Live as an original, not a photocopy of someone else


THROUGH UNTRUE

Fr. Rolando V. dela Rosa, O.P.

"Who am I really?" is one question we must ask ourselves in this day and age when social networking is often driven not by our desire to socialize, but by our insatiable thirst for self-validation. Many of us are tempted to assume a false identity and perpetuate a virtual self that is acceptable to others.

The number of "likes" we get can even become the gauge of our existence. I am liked, therefore I exist. In contrast, the number of "dislikes" generates in us chronic anxiety and self-doubt. No wonder, self-proclaimed experts in personality myth-making would advise their hordes of unthinking followers: "If you don't like who you are now, invent a new you. If at first, you don't succeed, fake it till you make it."

While this strategy helps some people, it produces psychic and spiritual dislocation among many.Creating virtual identities often produces people with schizophrenic personalities. We see this in obsessive fans stalking their favorite movie stars whom they hope to become, and in fanatic trolls who become cyberbullies in their desire to protect their alter-egos.

The soon-to-be beatified Carlo Acutis, a young man who dedicated his life to evangelizing the digital world, and who died of leukemia at the age of 15, used to say, "All of us are born as originals, but many die as photocopies." If he were alive now, he would probably tell those who are obsessed with becoming carbon copies of somebody else: "You're nothing but a second-rate, trying hard, copycat."

If you're often tempted to create a virtual self to please your social networking audience, watch a beautiful Netflix movie titled, "Overcomer." It is about people trying to surmount trials in life while grappling with identity issues.

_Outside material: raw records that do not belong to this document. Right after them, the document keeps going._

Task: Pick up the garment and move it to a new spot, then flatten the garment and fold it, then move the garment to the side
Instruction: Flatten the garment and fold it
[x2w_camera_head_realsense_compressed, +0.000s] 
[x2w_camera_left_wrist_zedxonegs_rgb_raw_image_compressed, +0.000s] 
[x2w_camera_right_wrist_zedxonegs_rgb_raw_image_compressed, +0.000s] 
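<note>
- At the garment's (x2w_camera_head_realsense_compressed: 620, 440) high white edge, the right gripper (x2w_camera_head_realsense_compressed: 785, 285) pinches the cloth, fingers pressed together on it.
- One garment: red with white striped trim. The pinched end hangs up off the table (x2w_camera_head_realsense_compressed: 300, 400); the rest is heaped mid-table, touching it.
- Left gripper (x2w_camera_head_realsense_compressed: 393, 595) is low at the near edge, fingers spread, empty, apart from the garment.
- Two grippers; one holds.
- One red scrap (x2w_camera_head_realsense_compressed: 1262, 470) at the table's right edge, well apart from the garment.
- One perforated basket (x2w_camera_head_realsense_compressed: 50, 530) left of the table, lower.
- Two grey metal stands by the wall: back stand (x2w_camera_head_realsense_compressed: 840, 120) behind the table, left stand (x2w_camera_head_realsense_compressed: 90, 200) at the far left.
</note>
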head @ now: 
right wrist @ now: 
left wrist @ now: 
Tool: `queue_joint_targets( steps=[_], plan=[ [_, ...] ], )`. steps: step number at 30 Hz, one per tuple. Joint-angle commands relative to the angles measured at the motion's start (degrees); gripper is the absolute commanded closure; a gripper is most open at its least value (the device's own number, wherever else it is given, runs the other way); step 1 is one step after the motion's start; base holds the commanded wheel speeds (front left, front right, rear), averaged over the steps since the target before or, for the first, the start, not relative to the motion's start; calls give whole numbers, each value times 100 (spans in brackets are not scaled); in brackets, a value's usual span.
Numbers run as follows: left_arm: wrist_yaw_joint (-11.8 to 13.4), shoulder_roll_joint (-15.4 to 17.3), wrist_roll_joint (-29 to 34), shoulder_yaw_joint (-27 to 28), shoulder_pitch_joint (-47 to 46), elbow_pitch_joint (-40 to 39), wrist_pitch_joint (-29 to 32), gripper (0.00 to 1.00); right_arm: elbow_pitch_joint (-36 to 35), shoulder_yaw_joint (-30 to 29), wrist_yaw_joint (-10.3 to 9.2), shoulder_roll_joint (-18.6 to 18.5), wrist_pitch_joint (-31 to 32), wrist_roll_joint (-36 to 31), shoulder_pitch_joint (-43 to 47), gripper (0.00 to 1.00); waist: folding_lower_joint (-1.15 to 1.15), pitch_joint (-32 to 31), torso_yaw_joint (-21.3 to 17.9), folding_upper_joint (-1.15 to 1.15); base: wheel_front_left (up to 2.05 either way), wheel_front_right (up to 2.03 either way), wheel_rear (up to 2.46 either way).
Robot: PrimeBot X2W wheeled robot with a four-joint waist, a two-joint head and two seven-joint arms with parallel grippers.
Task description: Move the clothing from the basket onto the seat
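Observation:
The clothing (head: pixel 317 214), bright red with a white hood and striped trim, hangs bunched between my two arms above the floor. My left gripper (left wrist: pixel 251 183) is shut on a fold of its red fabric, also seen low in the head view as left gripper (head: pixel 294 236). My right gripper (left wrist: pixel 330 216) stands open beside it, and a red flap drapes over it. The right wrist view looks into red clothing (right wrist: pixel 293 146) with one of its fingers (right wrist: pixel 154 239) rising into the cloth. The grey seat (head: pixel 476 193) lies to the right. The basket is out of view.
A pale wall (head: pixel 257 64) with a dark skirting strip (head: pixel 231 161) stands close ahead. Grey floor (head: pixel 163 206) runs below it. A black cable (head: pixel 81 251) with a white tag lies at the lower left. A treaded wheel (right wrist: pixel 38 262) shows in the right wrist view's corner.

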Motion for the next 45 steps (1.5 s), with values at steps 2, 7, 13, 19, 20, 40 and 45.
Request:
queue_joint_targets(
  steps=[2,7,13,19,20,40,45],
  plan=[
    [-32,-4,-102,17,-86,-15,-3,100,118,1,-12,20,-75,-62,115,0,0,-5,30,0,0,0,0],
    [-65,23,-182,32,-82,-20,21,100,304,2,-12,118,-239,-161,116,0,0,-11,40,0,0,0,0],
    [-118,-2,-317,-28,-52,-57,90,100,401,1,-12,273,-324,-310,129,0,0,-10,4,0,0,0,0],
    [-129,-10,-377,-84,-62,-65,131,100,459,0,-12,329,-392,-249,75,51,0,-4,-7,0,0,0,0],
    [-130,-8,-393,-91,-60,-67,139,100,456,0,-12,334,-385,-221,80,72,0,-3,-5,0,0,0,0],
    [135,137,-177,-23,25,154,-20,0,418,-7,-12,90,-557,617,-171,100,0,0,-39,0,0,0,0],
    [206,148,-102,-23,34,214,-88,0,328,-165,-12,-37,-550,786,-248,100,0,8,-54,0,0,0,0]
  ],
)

One of the lead characters is a basketball coach who suddenly finds himself coaching a cross-country race team with only ONE unlikely member:Hannah Scott, a girl with asthma who has a very negative view of herself. She feels unwanted and unloved because her mother died after her father abandoned them. Her habit of stealing makes her think she is beyond redemption. Ashamed of herself, she hardly socializes and finds it difficult to answer the question,"Who are you?" because she feels she has nothing good to say about herself.

One day, her principal advises her to read the first two chapters of the Letter of St. Paul to the Ephesians. For days, she meditates on the words until these come alive in her heart, helping her answer the one question that has long bothered her.  Later, she goes to her coach and dares him: "Ask me who I am." Surprised, he asks her: "Who is Hannah Scott?"

She looks at her coach straight in the eye and confidently declares: "I am a person created by God, therefore I am not a mistake. His Son died for me, just so I could be forgiven, so I am not beyond redemption. He chose me to be His own, therefore I am chosen. He loves me, therefore I am wanted. He gives me grace so I have a future. Who am I? I am a child of God."

In a very real sense, Hannah underwent "conversion"—not just in the ordinary sense of being renewed and changed. The conversion she experienced is best expressed by the Filipino word: "Nagpakatotoo." She has stopped living a lie. She puts to death a false self,created by the cruel circumstances of her life, and resurrects her real self, the one created after God's image. Henceforth, she doesn't need to hide under false pretenses. She will certainly live and die as an original, not a photocopy of a virtual self forever burdened by toxic guilt and shame.